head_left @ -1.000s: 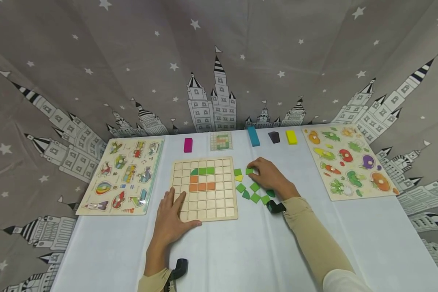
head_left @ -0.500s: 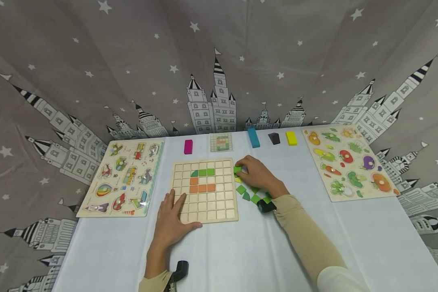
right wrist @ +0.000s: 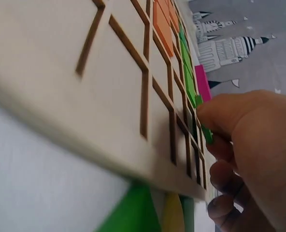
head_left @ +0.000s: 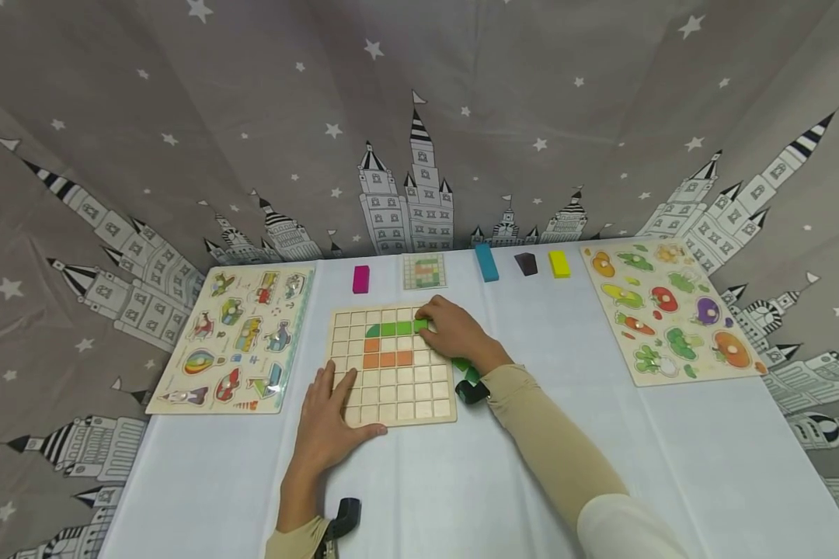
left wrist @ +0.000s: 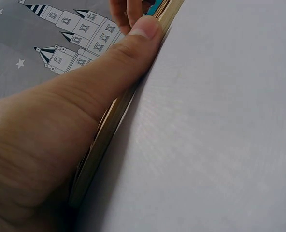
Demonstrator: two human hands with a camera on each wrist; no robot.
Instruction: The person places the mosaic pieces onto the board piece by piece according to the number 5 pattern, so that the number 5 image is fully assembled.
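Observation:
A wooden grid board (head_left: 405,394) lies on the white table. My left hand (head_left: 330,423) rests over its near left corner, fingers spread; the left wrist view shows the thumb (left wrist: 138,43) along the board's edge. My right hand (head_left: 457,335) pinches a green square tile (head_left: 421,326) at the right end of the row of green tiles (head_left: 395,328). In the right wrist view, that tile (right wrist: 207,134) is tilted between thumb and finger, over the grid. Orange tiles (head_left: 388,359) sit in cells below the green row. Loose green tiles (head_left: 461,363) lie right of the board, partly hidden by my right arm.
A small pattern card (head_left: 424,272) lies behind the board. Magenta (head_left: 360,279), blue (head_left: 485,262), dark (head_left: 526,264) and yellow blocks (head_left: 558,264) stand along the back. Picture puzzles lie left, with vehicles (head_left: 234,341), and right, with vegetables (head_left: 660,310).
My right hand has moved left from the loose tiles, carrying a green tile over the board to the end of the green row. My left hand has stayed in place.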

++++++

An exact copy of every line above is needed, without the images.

head_left @ -1.000s: 
head_left @ -0.500s: 
right wrist @ +0.000s: 
head_left @ +0.000s: 
left wrist @ +0.000s: 
Demonstrator: two human hands with a camera on each wrist; no robot.
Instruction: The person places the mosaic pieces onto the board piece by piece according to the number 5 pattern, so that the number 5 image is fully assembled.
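Observation:
A wooden grid board (head_left: 405,394) lies on the white table. My left hand (head_left: 330,423) rests over its near left corner, fingers spread; the left wrist view shows the thumb (left wrist: 138,43) along the board's edge. My right hand (head_left: 457,335) pinches a green square tile (head_left: 421,326) at the right end of the row of green tiles (head_left: 395,328). In the right wrist view, that tile (right wrist: 207,134) is tilted between thumb and finger, over the grid. Orange tiles (head_left: 388,359) sit in cells below the green row. Loose green tiles (head_left: 461,363) lie right of the board, partly hidden by my right arm.
A small pattern card (head_left: 424,272) lies behind the board. Magenta (head_left: 360,279), blue (head_left: 485,262), dark (head_left: 526,264) and yellow blocks (head_left: 558,264) stand along the back. Picture puzzles lie left, with vehicles (head_left: 234,341), and right, with vegetables (head_left: 660,310).
My right hand has moved left from the loose tiles, carrying a green tile over the board to the end of the green row. My left hand has stayed in place.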

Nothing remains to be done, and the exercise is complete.